**Required action:**
Output all of the lines below exactly, and leave out each image.

**Data:**

++++++

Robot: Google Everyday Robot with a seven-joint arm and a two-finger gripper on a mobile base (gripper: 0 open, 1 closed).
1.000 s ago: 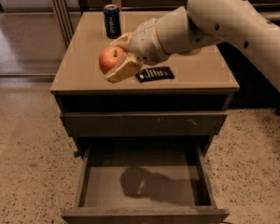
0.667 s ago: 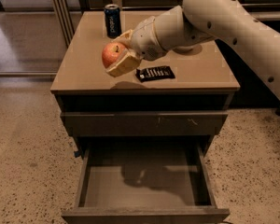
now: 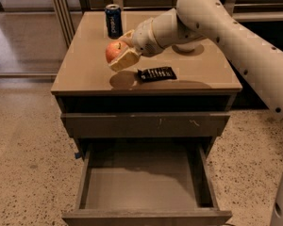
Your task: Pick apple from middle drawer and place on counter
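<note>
My gripper (image 3: 119,51) is shut on the apple (image 3: 113,51), a small red-orange fruit with a yellowish patch. It holds the apple a little above the counter (image 3: 85,72), over the counter's middle left part, and its shadow falls on the top just below. The arm reaches in from the right. The middle drawer (image 3: 144,187) is pulled out at the bottom of the view, and its smooth grey floor holds nothing.
A dark blue can (image 3: 114,20) stands at the back of the counter. A flat black packet (image 3: 156,73) lies near the front, just right of the apple's shadow. A closed drawer front with pale scratches (image 3: 146,124) sits above the open drawer. Speckled floor surrounds the cabinet.
My gripper has carried the apple a little up and back over the counter, towards the can. The packet, the can and the drawer have not moved.
</note>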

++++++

**Result of the task:**
Robot: Google Everyday Robot with a seven-joint arm and a two-finger gripper on a mobile base (gripper: 0 open, 1 closed).
1.000 s ago: 
0.667 s ago: 
now: 
Your task: Pick apple from middle drawer and place on counter
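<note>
My gripper (image 3: 119,51) is shut on the apple (image 3: 113,51), a small red-orange fruit with a yellowish patch. It holds the apple a little above the counter (image 3: 85,72), over the counter's middle left part, and its shadow falls on the top just below. The arm reaches in from the right. The middle drawer (image 3: 144,187) is pulled out at the bottom of the view, and its smooth grey floor holds nothing.
A dark blue can (image 3: 114,20) stands at the back of the counter. A flat black packet (image 3: 156,73) lies near the front, just right of the apple's shadow. A closed drawer front with pale scratches (image 3: 146,124) sits above the open drawer. Speckled floor surrounds the cabinet.
My gripper has carried the apple a little up and back over the counter, towards the can. The packet, the can and the drawer have not moved.
</note>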

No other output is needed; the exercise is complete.